As I said, it’s a value set.  It’s not a number.  And it matters.  It matters.  It matters.  It matters.

So I just think we have to stop being apologetic -- apologetic for anything we’ve done because what we’ve done has been correct.  And if we don't explain to people why this happened, then we are going to lose the bumper sticker war.  And we always do lose the bumper sticker war with the Republicans.  When you don't think government matters, it’s easy to denigrate it.  It’s harder to make the case to build something. 

Look, I really -- I am more optimistic -- when I got here as a 29-year-old kid, I was labeled the young idealist and the young optimist.  And ironically as John Podesta will tell you, if you notice in the press, when they refer to -- they call me the Optimist in the White House, as if I’m the new kid on the block.  I’ve been there longer than all of them, but I am more optimistic today about our chances as a country than I’ve ever been in my life.

We are so much better positioned than any other place in the world.  I want to see China grow.  I want to see Europe grow.  But as they say in my old neighborhood of Claymont, Delaware, they're not a patch on our jeans, guys.  They got problems that exceed ours cubed.

God love China.  They not only don't have enough energy, they don't have enough water.  We got to help them get it.  We want them to grow.

But, folks, we are so well-positioned.  Just don't get caught up in Washington too much.  No, I mean this sincerely -- and not focus on as the economy begins to explode, and it will, we got to deal the middle class back in.  I really mean this.  You got to deal the middle class back in because it is the social fabric.  It is the thing that knits us together as much as sophisticated people make fun of middle-class values. 

And so, guys, ordinary people can and have done extraordinary things.  Never, never, never, never in the history of this country when we’ve given people an even shot -- ordinary people -- have they ever let the country down.  So don't give up on them.  Understand their collective strength.   And their collective wisdom.  They're smarter than we are.  They really are.

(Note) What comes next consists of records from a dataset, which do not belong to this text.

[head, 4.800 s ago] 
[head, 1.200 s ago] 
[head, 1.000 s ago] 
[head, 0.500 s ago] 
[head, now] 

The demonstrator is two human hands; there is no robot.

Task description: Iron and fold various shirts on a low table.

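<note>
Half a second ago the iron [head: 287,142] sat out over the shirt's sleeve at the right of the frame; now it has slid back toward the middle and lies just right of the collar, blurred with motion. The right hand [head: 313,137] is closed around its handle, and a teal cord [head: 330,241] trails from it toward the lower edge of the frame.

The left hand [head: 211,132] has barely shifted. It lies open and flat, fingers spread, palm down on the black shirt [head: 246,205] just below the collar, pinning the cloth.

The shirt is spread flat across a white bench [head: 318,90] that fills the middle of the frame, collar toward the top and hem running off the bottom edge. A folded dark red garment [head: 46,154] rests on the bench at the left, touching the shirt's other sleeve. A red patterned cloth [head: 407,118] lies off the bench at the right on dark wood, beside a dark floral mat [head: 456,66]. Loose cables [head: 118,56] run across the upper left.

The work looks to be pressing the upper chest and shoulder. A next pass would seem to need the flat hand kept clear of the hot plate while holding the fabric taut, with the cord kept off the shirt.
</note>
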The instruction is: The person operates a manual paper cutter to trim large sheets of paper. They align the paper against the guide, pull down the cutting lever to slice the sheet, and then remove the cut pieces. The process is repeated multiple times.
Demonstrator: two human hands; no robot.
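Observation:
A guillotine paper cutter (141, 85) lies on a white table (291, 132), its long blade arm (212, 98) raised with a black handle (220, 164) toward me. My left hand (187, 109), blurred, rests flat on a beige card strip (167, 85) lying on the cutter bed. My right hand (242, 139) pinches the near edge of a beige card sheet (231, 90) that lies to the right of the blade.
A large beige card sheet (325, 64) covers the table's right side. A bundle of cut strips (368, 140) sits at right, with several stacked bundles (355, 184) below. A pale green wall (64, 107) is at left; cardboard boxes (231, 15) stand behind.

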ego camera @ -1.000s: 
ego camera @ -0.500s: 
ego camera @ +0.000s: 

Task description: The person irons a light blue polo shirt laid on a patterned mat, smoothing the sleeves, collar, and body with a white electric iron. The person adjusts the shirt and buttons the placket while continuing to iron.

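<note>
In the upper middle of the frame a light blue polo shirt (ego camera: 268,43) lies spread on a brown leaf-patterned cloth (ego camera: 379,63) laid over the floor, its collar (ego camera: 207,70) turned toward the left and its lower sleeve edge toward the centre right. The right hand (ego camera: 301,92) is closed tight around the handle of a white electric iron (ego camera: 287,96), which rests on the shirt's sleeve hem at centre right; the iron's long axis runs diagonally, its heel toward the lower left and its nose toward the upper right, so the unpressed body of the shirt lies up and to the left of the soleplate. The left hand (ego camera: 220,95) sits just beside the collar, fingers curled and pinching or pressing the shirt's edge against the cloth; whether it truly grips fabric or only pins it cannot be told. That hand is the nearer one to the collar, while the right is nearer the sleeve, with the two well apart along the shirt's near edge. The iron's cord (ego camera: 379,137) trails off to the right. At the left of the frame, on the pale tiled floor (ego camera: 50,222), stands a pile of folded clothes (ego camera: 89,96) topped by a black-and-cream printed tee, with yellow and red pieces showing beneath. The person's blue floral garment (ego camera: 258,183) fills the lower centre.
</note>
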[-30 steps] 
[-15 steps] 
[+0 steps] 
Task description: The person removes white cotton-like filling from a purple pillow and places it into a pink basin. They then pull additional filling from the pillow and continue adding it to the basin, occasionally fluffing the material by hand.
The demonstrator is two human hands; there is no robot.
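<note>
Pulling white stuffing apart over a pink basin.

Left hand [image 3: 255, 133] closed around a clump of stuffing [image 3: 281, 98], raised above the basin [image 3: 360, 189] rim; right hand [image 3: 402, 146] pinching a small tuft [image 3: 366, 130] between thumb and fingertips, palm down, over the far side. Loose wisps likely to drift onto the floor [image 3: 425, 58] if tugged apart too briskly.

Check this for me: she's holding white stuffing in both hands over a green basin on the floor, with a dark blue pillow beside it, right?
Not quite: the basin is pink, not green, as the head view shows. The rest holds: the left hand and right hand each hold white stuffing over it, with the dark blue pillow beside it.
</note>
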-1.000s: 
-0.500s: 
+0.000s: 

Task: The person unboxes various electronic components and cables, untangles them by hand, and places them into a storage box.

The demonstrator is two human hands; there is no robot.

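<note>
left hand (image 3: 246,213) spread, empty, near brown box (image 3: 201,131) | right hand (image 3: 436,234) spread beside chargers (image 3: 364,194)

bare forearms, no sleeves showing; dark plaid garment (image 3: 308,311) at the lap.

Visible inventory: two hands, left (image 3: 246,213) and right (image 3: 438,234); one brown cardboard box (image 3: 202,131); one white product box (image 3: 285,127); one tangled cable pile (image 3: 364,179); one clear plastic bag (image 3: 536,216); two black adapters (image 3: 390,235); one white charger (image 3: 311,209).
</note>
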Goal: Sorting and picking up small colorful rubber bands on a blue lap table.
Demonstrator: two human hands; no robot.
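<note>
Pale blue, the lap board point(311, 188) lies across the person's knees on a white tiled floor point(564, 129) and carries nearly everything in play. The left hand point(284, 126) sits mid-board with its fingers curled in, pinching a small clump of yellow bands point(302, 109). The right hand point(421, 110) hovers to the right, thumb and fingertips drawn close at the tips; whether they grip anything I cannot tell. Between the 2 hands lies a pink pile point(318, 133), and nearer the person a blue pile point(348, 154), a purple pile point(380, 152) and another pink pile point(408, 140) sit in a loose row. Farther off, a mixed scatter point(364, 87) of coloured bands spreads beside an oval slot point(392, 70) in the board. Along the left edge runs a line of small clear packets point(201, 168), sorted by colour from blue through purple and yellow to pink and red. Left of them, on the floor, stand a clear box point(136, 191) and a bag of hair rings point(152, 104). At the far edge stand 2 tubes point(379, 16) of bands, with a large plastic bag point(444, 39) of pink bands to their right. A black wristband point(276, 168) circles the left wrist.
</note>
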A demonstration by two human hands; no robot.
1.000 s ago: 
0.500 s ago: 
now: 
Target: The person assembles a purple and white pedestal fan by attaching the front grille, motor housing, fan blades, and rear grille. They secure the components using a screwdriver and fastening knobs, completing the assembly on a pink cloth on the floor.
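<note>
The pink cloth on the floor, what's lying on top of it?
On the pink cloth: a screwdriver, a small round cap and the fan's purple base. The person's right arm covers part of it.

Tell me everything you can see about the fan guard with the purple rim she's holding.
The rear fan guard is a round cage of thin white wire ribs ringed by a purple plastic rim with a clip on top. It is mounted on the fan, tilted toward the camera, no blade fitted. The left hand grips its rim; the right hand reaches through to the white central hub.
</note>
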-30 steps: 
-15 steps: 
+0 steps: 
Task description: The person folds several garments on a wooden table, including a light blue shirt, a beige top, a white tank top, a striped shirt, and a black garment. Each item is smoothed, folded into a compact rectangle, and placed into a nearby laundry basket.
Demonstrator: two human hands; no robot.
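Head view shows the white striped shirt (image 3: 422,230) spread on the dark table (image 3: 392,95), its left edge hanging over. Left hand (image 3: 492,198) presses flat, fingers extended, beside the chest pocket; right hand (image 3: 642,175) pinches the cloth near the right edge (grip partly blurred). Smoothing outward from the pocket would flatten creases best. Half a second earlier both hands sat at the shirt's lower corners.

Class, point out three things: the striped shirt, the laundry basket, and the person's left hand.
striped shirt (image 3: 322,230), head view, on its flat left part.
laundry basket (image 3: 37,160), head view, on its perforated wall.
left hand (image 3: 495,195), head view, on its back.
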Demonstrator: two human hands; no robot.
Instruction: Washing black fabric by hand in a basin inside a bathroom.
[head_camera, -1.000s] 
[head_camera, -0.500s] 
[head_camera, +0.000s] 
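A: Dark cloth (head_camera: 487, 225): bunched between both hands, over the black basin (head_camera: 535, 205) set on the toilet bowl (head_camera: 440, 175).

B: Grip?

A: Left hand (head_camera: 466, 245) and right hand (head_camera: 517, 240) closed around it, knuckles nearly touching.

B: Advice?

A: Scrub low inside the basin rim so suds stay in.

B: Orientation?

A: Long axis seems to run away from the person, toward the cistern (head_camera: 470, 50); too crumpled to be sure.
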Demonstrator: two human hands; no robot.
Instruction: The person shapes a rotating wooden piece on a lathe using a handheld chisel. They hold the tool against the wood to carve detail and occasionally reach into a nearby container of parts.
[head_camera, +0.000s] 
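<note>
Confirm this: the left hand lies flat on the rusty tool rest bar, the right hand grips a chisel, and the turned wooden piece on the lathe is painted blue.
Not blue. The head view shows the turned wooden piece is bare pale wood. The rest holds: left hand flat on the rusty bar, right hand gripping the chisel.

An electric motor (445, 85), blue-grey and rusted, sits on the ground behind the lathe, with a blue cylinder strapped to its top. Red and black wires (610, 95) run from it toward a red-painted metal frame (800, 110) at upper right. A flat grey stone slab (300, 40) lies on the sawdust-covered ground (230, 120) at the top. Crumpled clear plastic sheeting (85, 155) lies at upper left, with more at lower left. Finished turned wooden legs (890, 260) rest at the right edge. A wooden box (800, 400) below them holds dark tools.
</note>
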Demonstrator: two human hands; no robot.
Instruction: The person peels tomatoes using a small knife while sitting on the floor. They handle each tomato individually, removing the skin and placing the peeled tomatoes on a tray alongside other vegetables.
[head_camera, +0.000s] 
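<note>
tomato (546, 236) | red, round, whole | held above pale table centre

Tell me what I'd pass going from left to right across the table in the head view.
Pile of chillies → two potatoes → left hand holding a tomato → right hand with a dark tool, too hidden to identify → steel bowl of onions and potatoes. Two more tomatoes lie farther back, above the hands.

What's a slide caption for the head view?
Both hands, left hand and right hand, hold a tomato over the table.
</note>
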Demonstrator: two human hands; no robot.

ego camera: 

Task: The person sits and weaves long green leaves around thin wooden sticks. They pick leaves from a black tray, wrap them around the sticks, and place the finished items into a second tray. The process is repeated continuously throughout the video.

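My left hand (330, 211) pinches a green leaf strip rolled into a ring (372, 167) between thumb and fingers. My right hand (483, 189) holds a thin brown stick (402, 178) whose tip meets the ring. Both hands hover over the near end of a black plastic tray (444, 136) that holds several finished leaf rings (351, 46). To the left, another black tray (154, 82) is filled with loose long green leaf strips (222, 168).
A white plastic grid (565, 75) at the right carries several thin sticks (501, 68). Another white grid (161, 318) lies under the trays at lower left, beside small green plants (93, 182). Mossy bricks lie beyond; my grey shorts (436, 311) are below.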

As I said at a graduation, I said, don't confuse knowledge with wisdom.  Don't confuse knowledge with wisdom.

Guys, I just think that all we got to do is make our case, give them a shot, keep fighting.  As my grandfather would say -- every time I’d walk out my Grandpop Finnegan’s door, he said, Joey, keep the faith.  And my grandmother would yell, no, Joey, spread it.  (Laughter.)  Go spread the faith. 

Thank you all so much for all that you do.  (Laughter and applause.)  Thank you, see you.  (Applause.)